ABOUT THIS EXERCISE: Take the listing below and print exactly the lines starting at the line containing "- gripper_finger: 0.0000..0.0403" and ending at the line containing "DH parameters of", both ends included, and no others.

INFORMATION SUPPLIED:
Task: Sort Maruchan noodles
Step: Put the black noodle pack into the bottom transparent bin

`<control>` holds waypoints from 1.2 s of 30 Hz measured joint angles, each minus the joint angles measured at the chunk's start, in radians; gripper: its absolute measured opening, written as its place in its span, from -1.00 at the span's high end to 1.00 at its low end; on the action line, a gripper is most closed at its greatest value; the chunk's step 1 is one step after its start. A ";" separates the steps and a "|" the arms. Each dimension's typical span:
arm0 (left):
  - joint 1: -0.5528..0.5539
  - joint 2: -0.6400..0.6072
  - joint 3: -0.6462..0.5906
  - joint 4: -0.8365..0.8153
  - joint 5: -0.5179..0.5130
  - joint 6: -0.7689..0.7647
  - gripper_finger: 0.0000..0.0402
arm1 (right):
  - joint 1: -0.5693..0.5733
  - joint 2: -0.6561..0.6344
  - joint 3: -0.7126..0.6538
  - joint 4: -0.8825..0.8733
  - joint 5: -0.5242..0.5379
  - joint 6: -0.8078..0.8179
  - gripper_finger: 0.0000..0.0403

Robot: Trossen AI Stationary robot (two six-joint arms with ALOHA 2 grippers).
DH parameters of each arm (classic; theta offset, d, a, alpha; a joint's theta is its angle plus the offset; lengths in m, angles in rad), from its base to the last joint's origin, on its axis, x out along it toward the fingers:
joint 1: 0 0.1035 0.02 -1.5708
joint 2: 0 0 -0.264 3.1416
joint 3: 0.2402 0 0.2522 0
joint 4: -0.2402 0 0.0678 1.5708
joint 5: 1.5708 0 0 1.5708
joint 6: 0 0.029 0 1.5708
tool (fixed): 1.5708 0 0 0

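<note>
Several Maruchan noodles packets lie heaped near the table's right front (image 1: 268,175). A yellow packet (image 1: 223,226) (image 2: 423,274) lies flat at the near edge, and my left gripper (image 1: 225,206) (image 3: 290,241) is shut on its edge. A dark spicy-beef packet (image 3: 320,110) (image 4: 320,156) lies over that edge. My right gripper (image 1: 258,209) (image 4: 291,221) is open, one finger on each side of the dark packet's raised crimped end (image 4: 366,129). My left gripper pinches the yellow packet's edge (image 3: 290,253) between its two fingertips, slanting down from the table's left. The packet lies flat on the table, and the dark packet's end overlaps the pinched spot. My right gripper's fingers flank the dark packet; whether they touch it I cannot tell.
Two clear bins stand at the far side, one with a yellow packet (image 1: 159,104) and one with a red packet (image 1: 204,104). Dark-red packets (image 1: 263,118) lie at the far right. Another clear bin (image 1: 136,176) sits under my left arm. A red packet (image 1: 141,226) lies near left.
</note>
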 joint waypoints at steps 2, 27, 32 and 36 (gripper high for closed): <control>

TASK RESULT:
  - gripper_finger: 0.0000..0.0403

Robot: Trossen AI Stationary robot (two six-joint arms with ALOHA 2 grippers).
DH parameters of each arm (classic; theta offset, d, a, alpha; a joint's theta is its angle plus the offset; lengths in m, angles in rad), from its base to the last joint's origin, on its axis, x out along it toward the fingers:

The output is now complete.